Exercise: Across the whole listing, return each line exactly, with no images included.

Data segment:

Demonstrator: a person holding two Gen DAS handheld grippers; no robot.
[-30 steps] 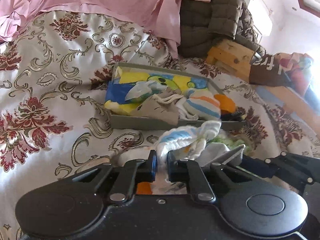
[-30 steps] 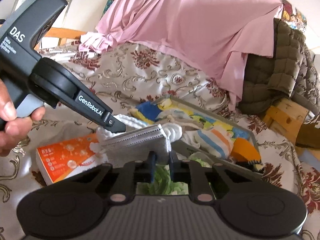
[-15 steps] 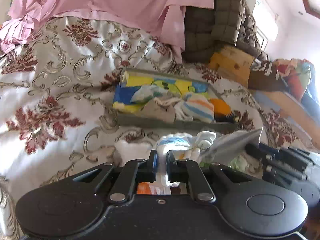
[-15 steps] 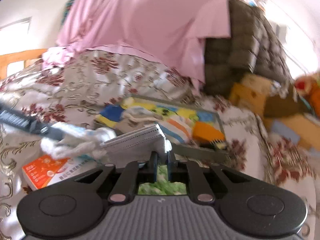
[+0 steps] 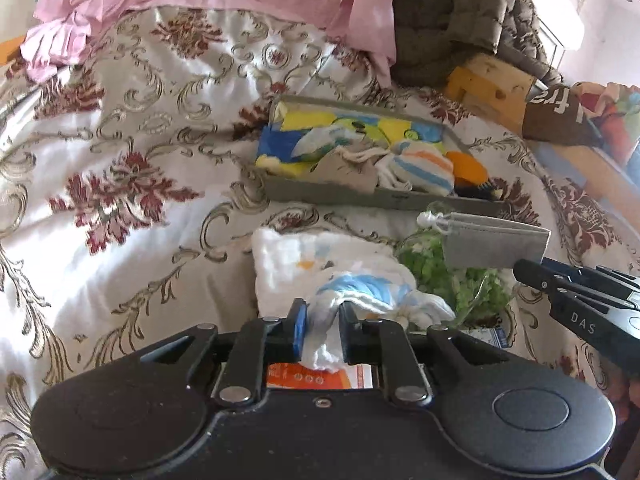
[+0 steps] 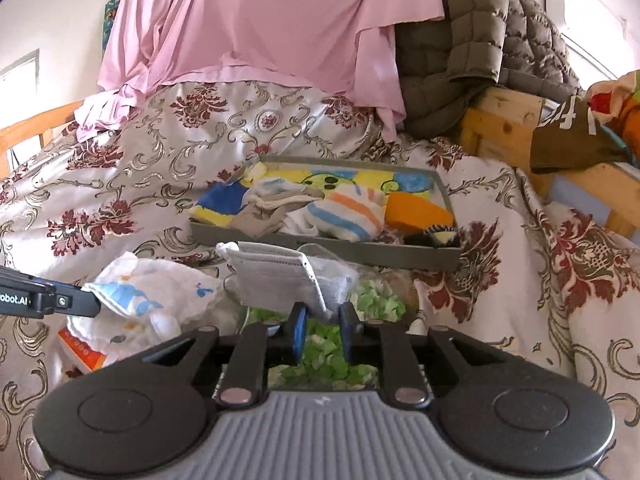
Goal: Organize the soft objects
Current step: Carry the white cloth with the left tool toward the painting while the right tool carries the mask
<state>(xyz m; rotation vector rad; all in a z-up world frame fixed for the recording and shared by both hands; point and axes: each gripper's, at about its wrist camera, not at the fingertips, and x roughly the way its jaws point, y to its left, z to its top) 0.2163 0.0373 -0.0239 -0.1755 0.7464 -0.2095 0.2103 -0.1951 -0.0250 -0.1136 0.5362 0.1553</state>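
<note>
Both grippers at the bed pile
We see left gripper (image 5: 322, 330) pinching white cloth (image 5: 362, 300), jaws just easing; right gripper (image 6: 322, 330) loosening around grey mask (image 6: 276, 276), jaws just widening.

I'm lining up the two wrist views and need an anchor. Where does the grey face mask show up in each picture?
Left wrist view: the grey face mask sits right of centre, in front of the grey tray, at the tip of the right gripper.
Right wrist view: the mask is at centre, just above the gripper's jaws, one corner between them.
Shared landmark: the grey tray of rolled socks behind the mask.
</note>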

Output for this task:
Demonstrator: a person holding two Gen DAS handheld grippers; no robot.
[-30 steps] 
[-30 steps] 
[-15 steps] 
[-15 steps] 
[+0 steps] 
[+0 steps] 
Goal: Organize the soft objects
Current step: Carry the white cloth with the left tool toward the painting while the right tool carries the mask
<state>(xyz m; rotation vector rad; all in a z-up world frame fixed for the recording and shared by both hands; point and axes: each gripper's, at about its wrist camera, not at the fingertips, and x roughly the way its jaws point, y to its left, z to its top) 0.2163 0.0373 -0.0239 -0.1755 0.7464 -0.2095 0.2103 -0.1951 -0.0250 -0.1136 0.5362 0.1553</state>
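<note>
Both grippers at the bed pile
We see left gripper (image 5: 322, 330) pinching white cloth (image 5: 362, 300), jaws just easing; right gripper (image 6: 322, 330) loosening around grey mask (image 6: 276, 276), jaws just widening.

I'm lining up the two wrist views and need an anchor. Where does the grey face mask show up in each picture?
Left wrist view: the grey face mask sits right of centre, in front of the grey tray, at the tip of the right gripper.
Right wrist view: the mask is at centre, just above the gripper's jaws, one corner between them.
Shared landmark: the grey tray of rolled socks behind the mask.
</note>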

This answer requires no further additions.